This is exactly, in my opinion, what you should do. I've blogged about this several times (www.lhotka.net/weblog) and I discuss it somewhat in Chapter 11.
Regarding considerations for building your web services, there are four key points in my view.
First, make sure you are message-based, as that's the core of SOA. Don't pass simple/primitive types to/from services - make sure to always pass messages.
Second, treat each method as a use case. They must be atomic and stateless anyway, so they are pefect textbook candidates for use case driven OOD: clear entry point, defined inputs and outputs and a defined purpose/task.
Third, remember that services are autonomous and paranoid. They stand alone and trust no one. This means that they must validate and calculate and manipulate anything themselves. Even if a client application might have already done these things, the client application can't be trusted. SOA succeeds because services are paranoid, and fails if they are too trusting.

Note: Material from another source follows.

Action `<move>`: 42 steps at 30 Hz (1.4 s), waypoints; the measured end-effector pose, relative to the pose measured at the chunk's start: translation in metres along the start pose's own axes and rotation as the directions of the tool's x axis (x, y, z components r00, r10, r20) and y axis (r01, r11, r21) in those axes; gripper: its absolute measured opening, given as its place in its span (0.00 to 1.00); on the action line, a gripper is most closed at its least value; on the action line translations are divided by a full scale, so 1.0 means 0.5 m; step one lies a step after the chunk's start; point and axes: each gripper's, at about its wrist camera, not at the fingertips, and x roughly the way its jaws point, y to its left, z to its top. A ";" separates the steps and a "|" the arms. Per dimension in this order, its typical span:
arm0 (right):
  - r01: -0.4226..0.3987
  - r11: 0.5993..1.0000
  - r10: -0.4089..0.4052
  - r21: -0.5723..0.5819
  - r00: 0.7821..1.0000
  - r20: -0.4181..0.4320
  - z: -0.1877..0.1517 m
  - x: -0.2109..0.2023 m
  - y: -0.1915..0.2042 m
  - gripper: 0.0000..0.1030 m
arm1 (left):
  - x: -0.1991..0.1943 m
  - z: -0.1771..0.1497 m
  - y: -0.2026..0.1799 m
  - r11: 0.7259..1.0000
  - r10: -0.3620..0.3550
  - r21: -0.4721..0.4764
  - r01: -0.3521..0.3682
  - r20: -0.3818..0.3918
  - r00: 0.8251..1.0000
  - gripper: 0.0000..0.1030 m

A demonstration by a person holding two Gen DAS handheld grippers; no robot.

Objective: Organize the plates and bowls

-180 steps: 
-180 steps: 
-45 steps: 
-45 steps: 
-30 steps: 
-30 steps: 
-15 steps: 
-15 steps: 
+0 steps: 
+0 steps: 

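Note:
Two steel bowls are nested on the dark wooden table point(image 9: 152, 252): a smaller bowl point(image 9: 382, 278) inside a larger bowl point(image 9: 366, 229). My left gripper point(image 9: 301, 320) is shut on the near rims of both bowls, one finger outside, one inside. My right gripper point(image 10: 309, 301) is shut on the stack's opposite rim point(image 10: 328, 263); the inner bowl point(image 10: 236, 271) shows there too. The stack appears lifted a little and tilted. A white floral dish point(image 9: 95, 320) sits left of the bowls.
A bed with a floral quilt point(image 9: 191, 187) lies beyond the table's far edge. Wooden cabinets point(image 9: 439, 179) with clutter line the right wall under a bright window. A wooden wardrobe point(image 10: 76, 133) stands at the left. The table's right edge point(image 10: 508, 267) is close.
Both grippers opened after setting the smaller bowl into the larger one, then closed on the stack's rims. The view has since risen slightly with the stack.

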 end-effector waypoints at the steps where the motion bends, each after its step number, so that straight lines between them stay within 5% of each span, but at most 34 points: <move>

Fourth, don't try to "reuse" code between applications. The whole point of SOA is to get reuse at the service level and avoid coupling between applicaitons. Any reuse of code between applications is a form of coupling. Yes, this leads to a fair amount of duplicate code at times, because your client application will implement things like validation logic to give the user a decent experience, but your services won't trust the client application and will re-validate. But that's the cost you pay to get the loose coupling of SOA and still have a decent user experience.
It is best to make each object as "dumb" as possible - especially in terms of what the object knows about other objects.
In other words, the best approach is to have each object (parent, child, etc) put its own data into the DTO. Otherwise the parent must know all the details about all the properties of all its children, which would badly break encapsulation and reduce maintainability.